|
|
|
|
|
by dzaima
494 days ago
|
|
So your argument isn't that it's irrelevant, but rather that it might be irrelevant, if you happen to have a core where the extra latency of a 64-bit adder on the load/store AGU pushes it just over to the next cycle. Though I'd imagine that just having the extra cycle conditionally for indexed load/store instrs would still be better than having a whole extra instruction take up decode/ROB/ALU resources (and the respective power cost), or the mess that comes with instruction fusion. And with RISC-V already requiring a 12-bit adder for loads/stores, thus and an increment/decrement for the top 52 bits, the extra latency of going to a full 64-bit adder is presumably quite a bit less than a full separate 64-bit adder. (and if the mandatory 64+12-bit adder already pushed the latency up by a cycle, a separate shNadd will result in two cycles of latency over the hypothetical adderless case, despite 1 cycle clearly being feasible!) Even if the RISC-V way might be fine for tight loops, most code isn't such.
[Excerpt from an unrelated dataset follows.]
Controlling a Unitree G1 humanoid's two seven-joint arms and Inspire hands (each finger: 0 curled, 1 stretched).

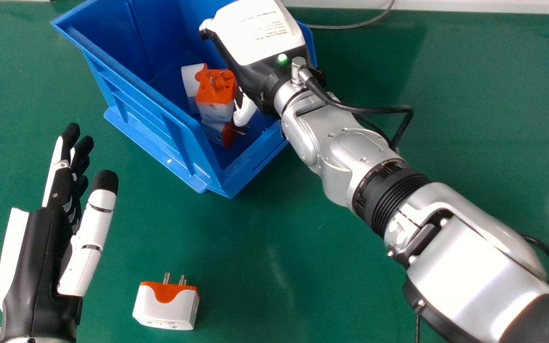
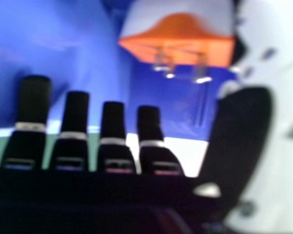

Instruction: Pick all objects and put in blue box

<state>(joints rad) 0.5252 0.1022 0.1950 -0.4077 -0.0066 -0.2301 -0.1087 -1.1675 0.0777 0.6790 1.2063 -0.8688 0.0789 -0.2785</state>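
Fingers spread, the right hand (image 1: 262, 35) is probably releasing in the box (image 1: 157, 121), the plug (image 1: 166, 308) outside needing a grasp next.

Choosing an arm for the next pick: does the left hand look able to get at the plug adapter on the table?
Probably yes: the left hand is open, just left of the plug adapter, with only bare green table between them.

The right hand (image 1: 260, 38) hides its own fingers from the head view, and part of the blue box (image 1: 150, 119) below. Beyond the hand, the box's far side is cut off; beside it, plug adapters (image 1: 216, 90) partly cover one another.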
And ideally most tight loops doing consecutive loads would vectorize anyway. We're in a world where the latest Intel cores can do small immediate adds at rename, usually materializing them in consuming instructions, which I'd imagine is quite a bit of overhead for not that much benefit. |
|
I'll also note that only x86 can do base + scaled index + constant offset in one instruction. Arm needs two instructions, just like RISC-V.